Richard Ford went down the inside of Andrew Bourke at Sunny In to take the Twin Spark lead but it was short lived as Andrew repassed him around the outside at Sunny Out to take it back. A tight battle for 2nd then ensued between Richard and Jon Billingsley from lap 4 to lap 9 which gave Andrew a little breathing space at the front. Jon got alongside Richard on the start/finish straight and tried a move down the inside at Clervaux but Richard shut the door. Behind them Toby Broome got down the inside of James Ford at Tower but then, pressuring Jon on the start/finish straight, misjudged the distance between them and clobbered the rear of Jon’s car launching it in the air momentarily and causing some damage to his own in the process enabling James to get past him again. This was getting a little too hectic!

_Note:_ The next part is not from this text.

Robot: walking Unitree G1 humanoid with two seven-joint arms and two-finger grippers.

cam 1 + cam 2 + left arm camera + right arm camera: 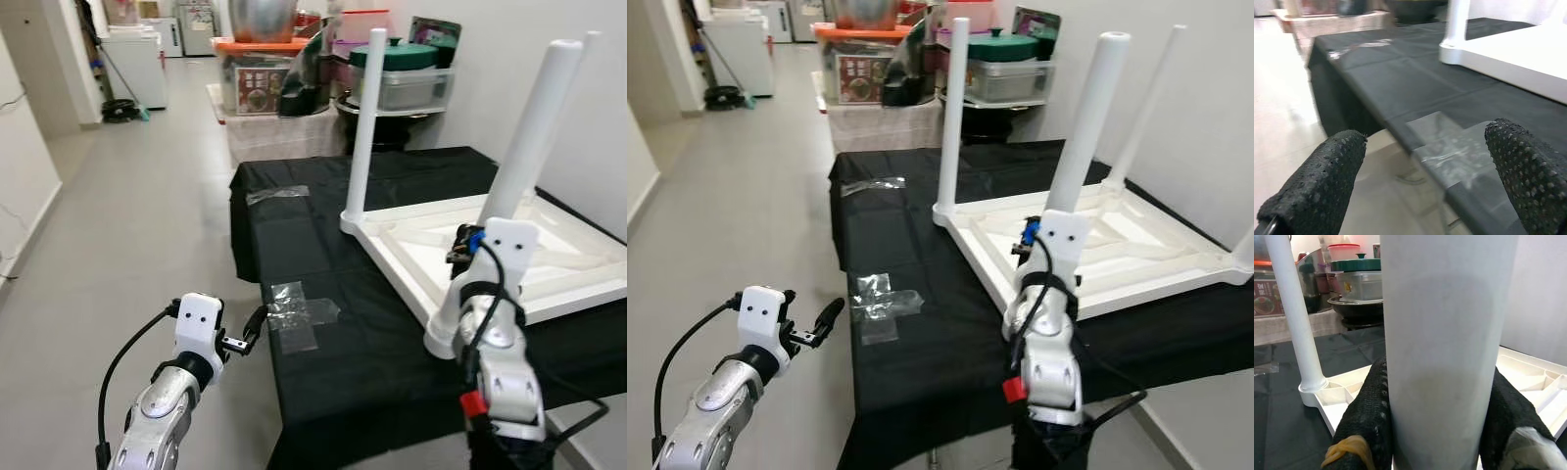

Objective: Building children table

Richard Ford had looked much more competitive than in the first race and was holding onto second place in class when he went off the track in the Complex on the penultimate lap and so – disappointingly for him – dropped from second to fifth. This delayed those around him and spread the field out a little. Jon closed in again on Andrew on the final lap but Andrew was able to hold him off and take the class win with James third, followed home by Toby, Richard and then Robin Hall a lap down. It was gripping viewing on the live feed for sure!

Race 2 Results

ModifiedScott Austin
V6Tom Hill
Twin Spark CupAndrew Bourke

The Driver of the Weekend award went to Tom Hill for two scintillating drives in a class of his own in the V6 class and establishing a new class lap record in the first race. Scott Austin took another clean sweep of overall wins and Andrew Bourke had both luck and great skill on his side in taking a brace of Twin Spark Cup wins.

We now move on to Anglesey on 23rd/24th July as guests of the Ferrari Owners’ Club so there is plenty of time for all our drivers to get ready for a great weekend’s racing at the challenging and scenic Anglesey circuit.